Michelle Patch, an art teacher at Deer Path Middle School in Lake Forest, said the pandemic was affecting her and her own children, which prompted Patch to engage students in a coronavirus-inspired art project this spring.

Bolurin Taiwo, 14, an eighth-grader at Deer Path Middle School in Lake Forest, drew NBA legend Michael Jordan wearing a mask while performing one of his iconic dunks with a basketball resembling coronavirus. "My artwork was inspired by my passion for basketball, as well as my dad and all doctors." Courtesy of Michelle Patch

"When I teach, even in the classroom, I try to make their projects relatable to what they are going through, what's happening in the world," Patch said. "It's important that kids learn how to make their voice heard, and I think art is the perfect medium for that."

Some students expressed how they were feeling, while others used their artwork to make a social statement about battling an invisible disease and patriotism.

"It's interesting to see the different angles that the kids were coming from," Patch said. "It's hard to engage kids virtually ... I wanted to highlight the ones that really truly put thought and emotion into their work."

COVID-19-inspired artwork by Kyla Leman, 12, a sixth-grader at Rotolo Middle School in Batavia. Courtesy of Leah Leman

Spending hours journaling various forms of art helps 12-year-old Kyla Leman, a sixth-grader at Rotolo Middle School in Batavia, let loose her emotions.

"She is an expressive person, but she didn't want to express in words why she was feeling what she was feeling," said her mother, Leah Leman, of Batavia. "Some kids are very verbal, but my children aren't. They don't process their thoughts and feelings out loud very often."

For 71 consecutive days, Macaire Everett, 14, of Libertyville has been creating daily chalk art on her family's driveway with her brother Camden as her model. Courtesy of Christine Everett

Helping put a smile on people's faces is what drives Macaire Everett's artwork.

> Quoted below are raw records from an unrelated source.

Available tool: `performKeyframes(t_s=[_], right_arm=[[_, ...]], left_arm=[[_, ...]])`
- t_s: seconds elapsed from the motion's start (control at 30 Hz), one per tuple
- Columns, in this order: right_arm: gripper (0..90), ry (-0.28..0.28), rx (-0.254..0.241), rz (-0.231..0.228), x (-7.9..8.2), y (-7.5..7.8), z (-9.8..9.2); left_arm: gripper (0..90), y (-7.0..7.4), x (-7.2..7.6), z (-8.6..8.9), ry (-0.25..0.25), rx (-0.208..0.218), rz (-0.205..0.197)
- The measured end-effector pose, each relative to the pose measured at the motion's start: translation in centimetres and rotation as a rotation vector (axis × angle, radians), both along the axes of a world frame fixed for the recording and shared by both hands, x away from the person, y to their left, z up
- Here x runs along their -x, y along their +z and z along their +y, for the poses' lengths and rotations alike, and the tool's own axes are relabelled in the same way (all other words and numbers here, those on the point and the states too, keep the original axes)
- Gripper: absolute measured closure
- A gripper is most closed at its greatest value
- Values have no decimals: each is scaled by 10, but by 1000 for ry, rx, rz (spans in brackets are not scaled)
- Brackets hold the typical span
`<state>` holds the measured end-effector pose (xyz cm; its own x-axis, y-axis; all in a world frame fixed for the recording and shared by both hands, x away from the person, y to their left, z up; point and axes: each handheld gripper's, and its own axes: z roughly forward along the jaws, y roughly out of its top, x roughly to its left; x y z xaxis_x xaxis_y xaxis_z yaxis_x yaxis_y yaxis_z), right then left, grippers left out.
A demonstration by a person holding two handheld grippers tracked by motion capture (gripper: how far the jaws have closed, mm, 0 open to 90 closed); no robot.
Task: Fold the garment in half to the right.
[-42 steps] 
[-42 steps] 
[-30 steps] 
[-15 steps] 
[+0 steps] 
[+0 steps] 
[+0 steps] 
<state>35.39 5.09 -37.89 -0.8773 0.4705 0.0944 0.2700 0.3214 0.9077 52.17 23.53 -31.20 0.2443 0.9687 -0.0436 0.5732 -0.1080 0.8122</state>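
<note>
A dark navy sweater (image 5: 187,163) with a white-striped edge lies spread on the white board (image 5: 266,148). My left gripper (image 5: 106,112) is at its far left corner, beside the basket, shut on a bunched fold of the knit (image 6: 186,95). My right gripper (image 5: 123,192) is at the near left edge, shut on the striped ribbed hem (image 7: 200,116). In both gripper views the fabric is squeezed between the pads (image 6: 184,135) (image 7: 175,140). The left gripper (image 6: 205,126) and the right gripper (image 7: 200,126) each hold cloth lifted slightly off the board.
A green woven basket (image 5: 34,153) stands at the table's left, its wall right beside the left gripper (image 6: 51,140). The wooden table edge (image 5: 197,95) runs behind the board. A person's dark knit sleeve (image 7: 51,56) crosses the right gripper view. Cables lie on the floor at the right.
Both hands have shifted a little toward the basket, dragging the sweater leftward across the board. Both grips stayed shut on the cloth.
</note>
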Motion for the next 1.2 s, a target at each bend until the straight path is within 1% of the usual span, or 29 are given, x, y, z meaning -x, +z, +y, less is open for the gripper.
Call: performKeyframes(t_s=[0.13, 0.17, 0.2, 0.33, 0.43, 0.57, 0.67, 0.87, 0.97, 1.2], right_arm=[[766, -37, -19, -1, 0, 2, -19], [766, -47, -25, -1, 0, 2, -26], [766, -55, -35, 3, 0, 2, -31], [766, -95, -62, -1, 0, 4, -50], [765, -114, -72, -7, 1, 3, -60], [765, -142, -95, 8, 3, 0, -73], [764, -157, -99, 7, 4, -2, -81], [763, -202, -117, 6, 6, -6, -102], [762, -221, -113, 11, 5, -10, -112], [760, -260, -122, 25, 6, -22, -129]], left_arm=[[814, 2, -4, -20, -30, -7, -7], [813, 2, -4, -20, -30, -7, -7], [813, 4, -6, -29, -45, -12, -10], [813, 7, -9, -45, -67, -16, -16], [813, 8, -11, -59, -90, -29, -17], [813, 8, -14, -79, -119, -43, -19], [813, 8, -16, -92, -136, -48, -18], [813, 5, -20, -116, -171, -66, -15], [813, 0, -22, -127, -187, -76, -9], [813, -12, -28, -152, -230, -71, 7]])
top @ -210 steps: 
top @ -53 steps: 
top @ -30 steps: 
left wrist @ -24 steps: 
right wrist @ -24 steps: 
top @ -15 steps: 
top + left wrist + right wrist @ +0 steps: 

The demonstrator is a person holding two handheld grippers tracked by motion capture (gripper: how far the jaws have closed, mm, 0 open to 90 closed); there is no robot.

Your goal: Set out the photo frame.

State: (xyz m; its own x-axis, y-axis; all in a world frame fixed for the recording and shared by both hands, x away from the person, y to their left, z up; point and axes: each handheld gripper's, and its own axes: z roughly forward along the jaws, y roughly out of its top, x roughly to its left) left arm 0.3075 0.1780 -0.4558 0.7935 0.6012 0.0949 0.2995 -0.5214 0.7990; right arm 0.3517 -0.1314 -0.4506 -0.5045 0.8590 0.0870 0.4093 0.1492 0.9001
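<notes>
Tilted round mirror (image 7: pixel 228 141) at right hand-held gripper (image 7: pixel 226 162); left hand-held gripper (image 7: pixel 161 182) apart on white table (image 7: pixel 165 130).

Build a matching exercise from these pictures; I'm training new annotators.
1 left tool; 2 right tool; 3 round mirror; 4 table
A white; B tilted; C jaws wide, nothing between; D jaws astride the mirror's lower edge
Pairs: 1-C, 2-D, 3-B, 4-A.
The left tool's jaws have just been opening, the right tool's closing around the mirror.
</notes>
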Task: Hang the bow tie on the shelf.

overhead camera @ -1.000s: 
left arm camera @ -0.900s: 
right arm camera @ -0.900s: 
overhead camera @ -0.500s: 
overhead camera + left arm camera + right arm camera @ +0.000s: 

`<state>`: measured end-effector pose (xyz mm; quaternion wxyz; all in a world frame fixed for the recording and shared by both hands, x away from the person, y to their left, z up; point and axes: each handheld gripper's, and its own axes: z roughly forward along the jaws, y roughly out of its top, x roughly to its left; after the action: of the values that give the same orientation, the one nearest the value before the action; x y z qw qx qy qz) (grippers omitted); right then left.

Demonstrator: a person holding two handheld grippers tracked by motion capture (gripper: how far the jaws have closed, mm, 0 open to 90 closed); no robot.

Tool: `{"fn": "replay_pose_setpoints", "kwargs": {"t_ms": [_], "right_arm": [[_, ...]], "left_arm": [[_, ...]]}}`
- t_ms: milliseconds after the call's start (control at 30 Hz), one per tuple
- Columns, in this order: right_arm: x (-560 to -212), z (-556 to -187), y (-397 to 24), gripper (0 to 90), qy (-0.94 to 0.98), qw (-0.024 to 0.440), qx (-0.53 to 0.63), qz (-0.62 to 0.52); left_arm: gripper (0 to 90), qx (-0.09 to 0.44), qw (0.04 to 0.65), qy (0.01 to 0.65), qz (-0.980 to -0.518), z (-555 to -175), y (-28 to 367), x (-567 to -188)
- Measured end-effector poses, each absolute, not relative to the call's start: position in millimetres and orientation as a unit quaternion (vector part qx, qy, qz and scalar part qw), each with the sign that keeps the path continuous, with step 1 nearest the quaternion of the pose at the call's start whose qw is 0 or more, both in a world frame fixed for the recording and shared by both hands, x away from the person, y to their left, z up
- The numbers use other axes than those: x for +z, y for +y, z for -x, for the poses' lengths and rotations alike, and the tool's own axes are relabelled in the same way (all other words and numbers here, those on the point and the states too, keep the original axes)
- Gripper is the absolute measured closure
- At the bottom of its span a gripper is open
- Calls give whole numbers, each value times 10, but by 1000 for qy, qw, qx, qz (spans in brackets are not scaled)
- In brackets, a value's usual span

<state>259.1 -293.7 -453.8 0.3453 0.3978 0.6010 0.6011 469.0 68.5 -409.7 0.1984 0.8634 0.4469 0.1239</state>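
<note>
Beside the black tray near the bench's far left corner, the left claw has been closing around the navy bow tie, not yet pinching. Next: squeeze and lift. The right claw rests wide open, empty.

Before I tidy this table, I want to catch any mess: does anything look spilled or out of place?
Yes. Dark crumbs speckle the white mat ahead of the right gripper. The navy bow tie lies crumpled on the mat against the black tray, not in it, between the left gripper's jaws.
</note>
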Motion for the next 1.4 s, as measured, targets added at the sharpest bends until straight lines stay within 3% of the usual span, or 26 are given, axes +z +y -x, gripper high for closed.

The 14-year-old from Libertyville has been creating chalk art featuring her 9-year-old brother Camden on the family's driveway for 71 consecutive days. Her goal is to reach 100 days.

"I had something to look forward to after school work was done," Macaire said.

Macaire Everett, 14, of Libertyville has been creating daily chalk art on her family's driveway with her brother Camden as her model. She plans to go for 100 days. Courtesy of Christine Everett

The first picture she drew before lockdown - of Camden holding balloons - got washed away by rain so she decided to keep drawing until she could go back to school. But schools never reopened so she shifted her focus to making people happy.

"It brought a lot of joy to my community, neighbors and friends," said Macaire, a soon-to-be freshman at Carmel Catholic High School in Mundelein. "It brought joy to me and my brother and helped us cope with quarantine."

Macaire Everett, 14, of Libertyville has been creating daily chalk art on her family's driveway with her brother Camden. This week she drew a dove holding an olive branch as a message of peace. Courtesy of Christine Everett

Much of her artwork depicts fun-based activities, such as Camden on a waterslide, kite surfing, jumping off a diving board and bungee jumping, "things that people would be doing this summer but maybe can't," she said.

"He is my muse in every single picture," Macaire said. "He also enjoys it because it inspires others. People tell me that they look forward to this every day."